A lot of people seem to agree. In the past half a dozen years, switching hats like a bargain-basement shopper, he created a jazzy ballet for the Paris Opera, directed, produced or starred in six movies. On TV, he waltzed with Julie Andrews ("He made me feel as if I really could dance"), mugged with Danny Kaye, hosted the Hollywood Palace, narrated documentaries on silent movies and baseball, and starred in four one-hour specials and his own series, Going My Way. This year he was awarded an Emmy for the best children's program, Jack and the Beanstalk, in which he danced with animated characters, a technique he helped pioneer in Anchors Aweigh in 1945. Between times, he emceed the 1965 Arts Festival at the White House and toured West Africa as a cultural ambassador for the State Department.
Feeding Grimaces. Kelly deplores the common U.S. image of the dancer as a mincing she-man. When he first began dancing in nightclubs in the Pittsburgh area, ringside drunks would snigger "Hello, honey." One night he slugged one of the loudmouths and hotfooted it to Manhattan. He prepped as a Broadway chorus boy, "feeding grimaces to Mary Martin" in 1937, three years later won the lead in Pal Joey and a one-way ticket to Hollywood.
He arrived at the time when the leggy, cotton-candy spectacles of Choreographer Busby Berkeley were giving way to the cool sophistication epitomized by Fred Astaire and Ginger Rogers. But Kelly discovered that he couldn't dance in white tie and tails. "I needed more room. I had to roll up my sleeves." Thus he developed a stereotype of the cinema dancer that endured for more than a decade: an ordinary chap in sports shirt, ballooning slacks and white socks (to draw attention to his feet). His style was virile, breezy, and charged with a lusty bravura, whether he was splashing through a Technicolor rainstorm, kicking up his heels beneath the Eiffel Tower, or skittering across Manhattan stoops in his Navy whites. Though his singing voice sounded like someone gargling pebbles, he projected an easy grace and wit that made him the most sought-after song-and-dance man in Hollywood.

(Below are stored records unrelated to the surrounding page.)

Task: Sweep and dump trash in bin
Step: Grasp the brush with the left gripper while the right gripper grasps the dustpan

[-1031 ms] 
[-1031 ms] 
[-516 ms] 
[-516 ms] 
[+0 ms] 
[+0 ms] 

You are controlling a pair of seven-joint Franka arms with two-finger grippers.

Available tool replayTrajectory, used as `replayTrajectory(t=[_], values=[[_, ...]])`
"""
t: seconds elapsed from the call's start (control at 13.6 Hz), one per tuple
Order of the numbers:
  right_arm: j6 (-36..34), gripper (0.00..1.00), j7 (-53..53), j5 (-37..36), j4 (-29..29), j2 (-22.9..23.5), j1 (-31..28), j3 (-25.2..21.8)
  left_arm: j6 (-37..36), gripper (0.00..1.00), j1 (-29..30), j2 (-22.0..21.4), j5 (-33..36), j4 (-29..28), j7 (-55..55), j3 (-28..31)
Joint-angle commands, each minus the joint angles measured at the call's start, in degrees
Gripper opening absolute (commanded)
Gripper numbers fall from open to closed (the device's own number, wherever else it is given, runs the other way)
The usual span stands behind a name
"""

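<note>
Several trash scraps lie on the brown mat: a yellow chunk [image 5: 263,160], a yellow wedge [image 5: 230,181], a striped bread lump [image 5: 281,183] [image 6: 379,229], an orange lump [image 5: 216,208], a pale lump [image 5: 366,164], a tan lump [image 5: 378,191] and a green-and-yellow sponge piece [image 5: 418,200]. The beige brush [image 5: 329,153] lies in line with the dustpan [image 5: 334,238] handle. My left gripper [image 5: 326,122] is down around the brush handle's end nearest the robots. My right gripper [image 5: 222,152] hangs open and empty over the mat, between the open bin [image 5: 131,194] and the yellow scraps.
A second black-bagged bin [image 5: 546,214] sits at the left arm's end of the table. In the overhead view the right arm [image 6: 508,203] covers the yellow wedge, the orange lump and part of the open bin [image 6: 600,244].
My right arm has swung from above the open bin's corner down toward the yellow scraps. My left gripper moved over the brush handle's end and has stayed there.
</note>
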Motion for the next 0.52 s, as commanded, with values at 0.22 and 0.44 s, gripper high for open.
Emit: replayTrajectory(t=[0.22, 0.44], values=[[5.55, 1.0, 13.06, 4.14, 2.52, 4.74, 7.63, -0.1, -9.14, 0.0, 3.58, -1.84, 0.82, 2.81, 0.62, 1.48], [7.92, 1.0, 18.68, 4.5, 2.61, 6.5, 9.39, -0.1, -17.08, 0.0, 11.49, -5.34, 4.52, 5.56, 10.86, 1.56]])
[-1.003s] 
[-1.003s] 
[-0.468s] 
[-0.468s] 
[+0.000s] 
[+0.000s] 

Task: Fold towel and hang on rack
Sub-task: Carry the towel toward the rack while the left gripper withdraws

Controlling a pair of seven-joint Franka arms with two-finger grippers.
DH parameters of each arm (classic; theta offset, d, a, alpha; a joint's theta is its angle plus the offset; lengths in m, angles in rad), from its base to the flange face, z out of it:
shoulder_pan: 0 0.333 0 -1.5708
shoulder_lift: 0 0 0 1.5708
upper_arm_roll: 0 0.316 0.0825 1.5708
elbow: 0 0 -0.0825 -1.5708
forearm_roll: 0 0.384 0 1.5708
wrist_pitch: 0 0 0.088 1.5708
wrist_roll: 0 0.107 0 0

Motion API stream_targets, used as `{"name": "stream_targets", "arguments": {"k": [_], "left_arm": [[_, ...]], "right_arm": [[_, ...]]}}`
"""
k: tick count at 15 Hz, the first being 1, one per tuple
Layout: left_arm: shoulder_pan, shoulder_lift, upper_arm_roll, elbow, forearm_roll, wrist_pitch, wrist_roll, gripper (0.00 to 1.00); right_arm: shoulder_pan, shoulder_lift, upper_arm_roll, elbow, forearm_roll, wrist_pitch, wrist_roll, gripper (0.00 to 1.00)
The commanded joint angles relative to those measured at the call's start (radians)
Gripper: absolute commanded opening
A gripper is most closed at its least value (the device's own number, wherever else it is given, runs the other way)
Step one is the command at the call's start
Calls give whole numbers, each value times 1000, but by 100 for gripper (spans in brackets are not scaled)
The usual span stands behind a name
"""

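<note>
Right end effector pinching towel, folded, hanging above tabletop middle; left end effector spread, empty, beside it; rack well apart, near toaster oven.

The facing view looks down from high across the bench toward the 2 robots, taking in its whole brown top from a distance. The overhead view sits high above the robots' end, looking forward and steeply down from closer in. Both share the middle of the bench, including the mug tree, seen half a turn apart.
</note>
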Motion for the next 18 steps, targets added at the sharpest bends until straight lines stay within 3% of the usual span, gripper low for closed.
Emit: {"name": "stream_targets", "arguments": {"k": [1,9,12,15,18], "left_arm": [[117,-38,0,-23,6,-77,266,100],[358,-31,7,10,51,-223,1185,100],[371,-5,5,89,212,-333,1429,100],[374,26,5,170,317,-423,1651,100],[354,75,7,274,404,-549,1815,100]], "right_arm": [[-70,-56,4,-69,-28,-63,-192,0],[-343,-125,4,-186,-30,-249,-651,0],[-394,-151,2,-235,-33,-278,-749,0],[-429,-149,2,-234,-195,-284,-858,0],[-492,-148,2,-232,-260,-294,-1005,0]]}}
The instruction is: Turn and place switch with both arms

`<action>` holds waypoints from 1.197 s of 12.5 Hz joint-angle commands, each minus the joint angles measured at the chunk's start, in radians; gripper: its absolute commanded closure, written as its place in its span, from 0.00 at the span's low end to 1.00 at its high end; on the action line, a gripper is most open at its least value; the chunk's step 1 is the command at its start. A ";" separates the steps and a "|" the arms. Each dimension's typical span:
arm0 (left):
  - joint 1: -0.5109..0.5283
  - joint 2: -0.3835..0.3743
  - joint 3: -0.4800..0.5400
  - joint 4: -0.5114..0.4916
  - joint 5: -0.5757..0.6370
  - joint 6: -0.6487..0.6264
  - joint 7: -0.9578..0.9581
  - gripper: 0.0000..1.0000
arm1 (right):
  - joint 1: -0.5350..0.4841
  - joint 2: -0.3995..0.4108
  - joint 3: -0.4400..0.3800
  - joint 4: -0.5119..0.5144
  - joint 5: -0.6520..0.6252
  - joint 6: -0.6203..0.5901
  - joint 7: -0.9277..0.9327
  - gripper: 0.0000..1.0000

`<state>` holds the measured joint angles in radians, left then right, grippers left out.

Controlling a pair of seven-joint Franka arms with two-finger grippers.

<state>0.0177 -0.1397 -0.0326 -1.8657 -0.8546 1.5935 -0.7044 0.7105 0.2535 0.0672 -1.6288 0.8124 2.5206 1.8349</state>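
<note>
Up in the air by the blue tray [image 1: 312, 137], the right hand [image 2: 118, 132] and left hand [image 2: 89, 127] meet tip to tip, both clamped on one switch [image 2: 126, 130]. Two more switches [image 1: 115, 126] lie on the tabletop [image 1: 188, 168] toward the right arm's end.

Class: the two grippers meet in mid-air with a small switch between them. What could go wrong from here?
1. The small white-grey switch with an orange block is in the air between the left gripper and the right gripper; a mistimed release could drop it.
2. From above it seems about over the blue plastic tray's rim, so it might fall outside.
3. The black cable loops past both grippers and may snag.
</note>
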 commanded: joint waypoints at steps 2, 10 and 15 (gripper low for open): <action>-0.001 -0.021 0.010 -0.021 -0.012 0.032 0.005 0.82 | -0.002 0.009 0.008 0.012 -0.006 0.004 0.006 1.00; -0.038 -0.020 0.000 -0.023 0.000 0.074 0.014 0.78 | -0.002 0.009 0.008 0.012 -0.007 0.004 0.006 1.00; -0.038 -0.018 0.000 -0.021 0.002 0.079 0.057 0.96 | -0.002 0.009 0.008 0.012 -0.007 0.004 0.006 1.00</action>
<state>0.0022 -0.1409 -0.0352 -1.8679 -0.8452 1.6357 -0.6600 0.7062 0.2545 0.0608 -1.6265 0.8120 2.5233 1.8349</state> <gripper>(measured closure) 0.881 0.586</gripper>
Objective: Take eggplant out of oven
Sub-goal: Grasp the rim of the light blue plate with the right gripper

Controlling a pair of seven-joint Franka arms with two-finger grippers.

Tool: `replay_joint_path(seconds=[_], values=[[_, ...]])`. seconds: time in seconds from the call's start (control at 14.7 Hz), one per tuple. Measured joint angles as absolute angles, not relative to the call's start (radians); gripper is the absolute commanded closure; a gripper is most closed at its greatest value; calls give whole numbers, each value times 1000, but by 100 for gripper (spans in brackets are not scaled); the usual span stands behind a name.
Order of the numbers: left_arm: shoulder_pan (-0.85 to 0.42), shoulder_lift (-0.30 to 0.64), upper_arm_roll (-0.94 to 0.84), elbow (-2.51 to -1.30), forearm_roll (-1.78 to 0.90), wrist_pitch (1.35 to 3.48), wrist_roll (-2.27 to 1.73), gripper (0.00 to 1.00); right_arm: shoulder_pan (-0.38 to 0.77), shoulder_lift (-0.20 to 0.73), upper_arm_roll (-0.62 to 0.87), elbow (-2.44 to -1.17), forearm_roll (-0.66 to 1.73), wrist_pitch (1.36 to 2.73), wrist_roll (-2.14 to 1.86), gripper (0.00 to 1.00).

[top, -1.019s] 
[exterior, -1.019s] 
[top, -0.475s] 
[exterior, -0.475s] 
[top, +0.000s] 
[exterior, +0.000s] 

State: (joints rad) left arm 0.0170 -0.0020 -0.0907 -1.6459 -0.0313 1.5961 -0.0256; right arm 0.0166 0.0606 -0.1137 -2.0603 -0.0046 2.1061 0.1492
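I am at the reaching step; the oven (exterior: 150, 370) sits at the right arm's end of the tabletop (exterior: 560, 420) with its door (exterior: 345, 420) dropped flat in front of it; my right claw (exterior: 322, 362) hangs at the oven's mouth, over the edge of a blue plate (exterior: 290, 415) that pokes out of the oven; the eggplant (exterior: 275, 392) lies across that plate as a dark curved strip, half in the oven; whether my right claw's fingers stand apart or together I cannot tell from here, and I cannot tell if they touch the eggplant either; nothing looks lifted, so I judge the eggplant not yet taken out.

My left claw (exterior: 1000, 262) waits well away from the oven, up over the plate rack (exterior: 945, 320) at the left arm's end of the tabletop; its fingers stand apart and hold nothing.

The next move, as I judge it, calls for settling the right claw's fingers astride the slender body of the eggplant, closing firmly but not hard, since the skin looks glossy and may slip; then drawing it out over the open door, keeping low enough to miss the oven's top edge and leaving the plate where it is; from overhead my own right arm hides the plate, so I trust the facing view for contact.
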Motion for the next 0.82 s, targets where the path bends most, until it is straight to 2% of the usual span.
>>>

Today, Kelly is committed to directing The American Male, an irreverent look at the species by European women, and Tom Swift, a satirical treatment of derring-do in the early 1900s. Last week he began flexing his joints for a dancing stint on the Jackie Gleason Show. No barbell and wheat-germ addict, he simply runs around the block every morning, gradually increasing the laps until he feels the urge to go soft-shoeing all over the neighborhood.